Karin Slaughter, Criminal
Mind candy. Equal parts gripping (if squicky) thriller, and portrait of struggling against entrenched sexism in 1975 Atlanta. Part of a long-running series (previously), but I think one could jump in here, without loss.
Spoilery remark: V unq orra cerfhzvat nyy guvf gvzr gung Nznaqn jbhyq ghea bhg gb or Jvyy'f zbgure. V gnxr fbzr fngvfsnpgvba, ubjrire, va Fynhtugre'f cebivqvat na rkcynangvba sbe gubfr pyhrf...
Olivier Catoni, Statistical Learning Theory and Stochastic Optimization [Free PostScript]
Lots of finite-sample results about randomized and aggregated predictors, with what Catoni nicely describes as a "pseudo-Bayesian" flavor. Specifically, he puts a lot of emphasis on "Gibbs estimators", which go as follows. Start with a space $$\Theta$$ of models, where each model $$\theta$$ gives us a distribution over samples, say $$q(x;\theta)$$. Stick a prior measure $$\pi(d\theta)$$ over the model space, and fix an "inverse temperature" $$\beta > 0$$. Nature generates data according to some distribution $$\mathbb{P}$$ which, in general, has nothing to do with any of our models.
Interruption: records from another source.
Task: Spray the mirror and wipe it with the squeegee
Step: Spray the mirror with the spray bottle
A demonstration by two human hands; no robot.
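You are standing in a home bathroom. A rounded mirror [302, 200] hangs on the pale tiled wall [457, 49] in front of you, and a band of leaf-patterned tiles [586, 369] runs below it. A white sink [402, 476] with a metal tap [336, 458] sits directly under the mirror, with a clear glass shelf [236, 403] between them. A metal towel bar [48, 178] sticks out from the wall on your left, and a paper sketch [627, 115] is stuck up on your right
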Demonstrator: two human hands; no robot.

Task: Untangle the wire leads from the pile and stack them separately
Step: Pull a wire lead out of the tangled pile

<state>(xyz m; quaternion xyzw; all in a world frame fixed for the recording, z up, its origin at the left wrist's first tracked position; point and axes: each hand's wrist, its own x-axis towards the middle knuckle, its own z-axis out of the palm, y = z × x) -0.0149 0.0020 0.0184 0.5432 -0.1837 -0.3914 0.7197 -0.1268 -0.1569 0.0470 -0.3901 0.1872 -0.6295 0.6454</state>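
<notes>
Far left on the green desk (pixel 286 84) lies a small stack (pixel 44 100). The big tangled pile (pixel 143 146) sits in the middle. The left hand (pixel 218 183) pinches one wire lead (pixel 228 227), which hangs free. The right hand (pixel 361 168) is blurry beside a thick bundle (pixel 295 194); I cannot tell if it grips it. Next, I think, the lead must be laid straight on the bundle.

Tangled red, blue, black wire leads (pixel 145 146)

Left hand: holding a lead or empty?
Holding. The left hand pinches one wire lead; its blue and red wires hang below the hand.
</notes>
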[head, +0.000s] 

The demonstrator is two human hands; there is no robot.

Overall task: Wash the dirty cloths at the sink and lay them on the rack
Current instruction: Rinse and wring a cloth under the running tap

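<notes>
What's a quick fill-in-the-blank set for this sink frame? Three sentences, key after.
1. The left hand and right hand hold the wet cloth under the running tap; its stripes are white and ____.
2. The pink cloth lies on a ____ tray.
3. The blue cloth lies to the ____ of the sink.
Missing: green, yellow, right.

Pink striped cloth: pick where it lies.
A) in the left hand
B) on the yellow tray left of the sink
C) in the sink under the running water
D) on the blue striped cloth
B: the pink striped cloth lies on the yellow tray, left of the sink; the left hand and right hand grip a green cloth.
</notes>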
After seeing data $$x_1, x_2, \ldots x_n \equiv x_1^n$$, we predict $$x_{n+1}$$ by averaging over models, according to the Gibbs measure / exponential family / pseudo-posterior $\rho(d\theta) = \frac{\left(q(x_1^n;\theta)\right)^{\beta}}{\int{\left(q(x_1^n;\theta^{\prime})\right)^{\beta} \pi(d\theta^{\prime})}}\pi(d\theta)$ The point of doing this is that if $$\beta$$ is chosen reasonably, then the expected log-likelihood, predicting according to $$\rho$$, is always within $$O(1/n)$$ of the expected log-likelihood of the best models in $$\Theta$$. (Catoni actually calculates the constant buried in the $$O(1/n)$$, but the answer is more complicated than I feel like writing out.) Here, importantly, expectations are all taken with respect to the true distribution $$\mathbb{P}$$, not the prior $$\pi$$. This would not be true if one did a straight Bayesian model averaging with $$\beta=1$$.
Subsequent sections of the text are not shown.